Saag is a term generally used for cooked greens in India. I grew up eating greens practically everyday and this recipe is one of my favorite ways to eat greens. Traditionally you will see this recipe made with paneer, the most popular form of simple cooking cheese, hugely popular with Indians, but honestly I never liked paneer.(sorry its the texture thing).
If you want to add paneer, about 8 oz of cubed paneer will work, alternately if you prefer a dairy free option pan fried extra firm tofu works really well. With the add-on of tofu protein this is a complete meal. Simply crumble some firm tofu and pan fry till it gets some golden crispy bits, this adds an interesting chewy texture to the creamy greens. This meal is packed with superfood goodness, something we all can use in the cold of winter to keep the immune system strong.
This recipe is similar to palak paneer. If you prefer only palak paneer (spinach) leave out the other greens in the ingredient list and add equal amounts of spinach along with the regular amounts of spinach.
Broccoli or other greens mentioned in the ingredient list add volume, texture and an other layer of nutrients. Because these greens tend to be a bit stronger and pungent you half the amounts, if bold flavors is your thing add a little bit more. Trim the hard rib and stems of kale, collard or broccoli rabe Nd use only the leaves. The stems don’t cook and you don’t want the annoying stringy texture in your saag.
Winter Saag with Crispy Tofu
Makes about 4 servings
Winter Saag
- 10 oz organic firm tofu, diced into cubes
- 1/2 a pound or 250 grams winter greens like kale/ broccoli Rabe / chard/ mustard/ collard greens( trimmed, washed and chopped)
- 200 grams or 7 oz chopped tomatoes
- 1 pound organic baby spinach
- 3 tablespoons any neutral oil( avocado/ grapeseed/ sunflower/ghee)
- 1 largish white or yellow onions, finely chopped
- 4-5 cloves garlic, medium, minced
- 2 inch piece scrubbed ginger, size of a thumb grated, I don’t peel
- 1/2- 1 teaspoon ground cayenne or any red pepper flakes or to your heat tolerance
- 1 teaspoon cumin seeds, crushed
- 1/4 teaspoon nutmeg powder
- 1 teaspoon ground turmeric
- 1/2 teaspoon sea salt
- 1 teaspoon garam masala
- 3/4 -1 teaspoon dried fenugreek leaves also called kasuri methi , gently crushed between your palms
In a large stock pot, Place the greens with sturdier greens like kale or mustard leaves at the bottom and spinach on top. add a little water to get the steam going.
Bring the pot to a low boil and then simmer the leaves for 5-7 minutes till all the leaves are wilted. Lift the wilted greens and save the spinach liquid. -.( I don’t do the draining n rinsing to preserve the nutrients, but it’s your call) Use a blender or food processor to puree in batches. set aside, the purée should be bright green in color.
In the meantime, cut the tofu into small pieces or crumble them, in a frying pan over medium heat, heat one tablespoon of oil, fry the tofu until lightly golden brown all over. Set aside.

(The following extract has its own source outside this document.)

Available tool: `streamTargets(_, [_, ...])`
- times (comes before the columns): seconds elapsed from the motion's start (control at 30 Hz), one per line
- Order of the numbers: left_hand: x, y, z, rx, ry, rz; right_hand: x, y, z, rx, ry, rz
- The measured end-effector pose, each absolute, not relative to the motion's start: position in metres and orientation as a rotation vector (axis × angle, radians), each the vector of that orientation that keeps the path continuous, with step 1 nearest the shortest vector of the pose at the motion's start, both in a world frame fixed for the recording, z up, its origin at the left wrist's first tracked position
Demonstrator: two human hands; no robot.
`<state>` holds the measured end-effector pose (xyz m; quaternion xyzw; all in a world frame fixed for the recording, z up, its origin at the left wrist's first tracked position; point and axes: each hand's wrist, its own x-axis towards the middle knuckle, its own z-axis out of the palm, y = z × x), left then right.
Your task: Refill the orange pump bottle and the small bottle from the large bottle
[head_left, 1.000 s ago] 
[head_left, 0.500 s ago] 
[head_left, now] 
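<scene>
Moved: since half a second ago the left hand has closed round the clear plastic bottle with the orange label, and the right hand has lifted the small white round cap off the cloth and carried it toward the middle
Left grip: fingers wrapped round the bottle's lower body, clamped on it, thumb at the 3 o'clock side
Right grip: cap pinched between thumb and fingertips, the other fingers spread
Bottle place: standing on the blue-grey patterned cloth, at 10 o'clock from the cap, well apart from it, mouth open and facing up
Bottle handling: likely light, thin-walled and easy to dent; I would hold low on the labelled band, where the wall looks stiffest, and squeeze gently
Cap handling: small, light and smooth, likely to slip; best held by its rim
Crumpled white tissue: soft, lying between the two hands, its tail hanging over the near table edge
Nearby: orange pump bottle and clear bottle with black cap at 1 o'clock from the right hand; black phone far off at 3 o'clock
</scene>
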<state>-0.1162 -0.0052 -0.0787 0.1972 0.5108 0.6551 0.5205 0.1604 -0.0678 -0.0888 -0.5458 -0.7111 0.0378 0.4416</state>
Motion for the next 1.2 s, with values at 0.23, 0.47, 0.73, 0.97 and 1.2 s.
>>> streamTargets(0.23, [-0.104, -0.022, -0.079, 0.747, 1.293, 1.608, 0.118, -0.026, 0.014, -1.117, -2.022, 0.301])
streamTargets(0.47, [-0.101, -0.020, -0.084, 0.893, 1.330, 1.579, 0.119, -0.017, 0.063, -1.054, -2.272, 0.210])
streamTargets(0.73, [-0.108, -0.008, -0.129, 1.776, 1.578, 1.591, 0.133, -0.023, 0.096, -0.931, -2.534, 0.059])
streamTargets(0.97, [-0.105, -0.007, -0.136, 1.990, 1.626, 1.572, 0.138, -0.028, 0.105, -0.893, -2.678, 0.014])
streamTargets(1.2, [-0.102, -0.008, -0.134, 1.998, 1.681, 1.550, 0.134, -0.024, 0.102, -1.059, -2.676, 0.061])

Heat the remaining oil in a heavy-bottomed pot, and gently sauté the onions until golden about 7-8 minutes.
Add the cumin seeds and cook until they pop. Lower the heat a bit, and add the garlic, ginger, cayenne, nutmeg, turmeric, and salt. Sauté until fragrant about 1 minute. Add and mix in the tomatoes, dried fenugreek leaves and simmer for 10 minutes. Now Add the garam masala, spinach, bring it back to a boil and simmer for another 5 minutes. NOTE:( the green purée/curry will pop and splatter once it come to a boil so keep the pot covered and lower the heat)
Serve topped with the crumbled tofu, some toasted nuts and eat with rice or any Indian flatbread like paratha or naan to mop it up..
Haseen syed
Excellent recipe ! Thank you !
Meera
Thank you Hasten, happy you enjoyed it.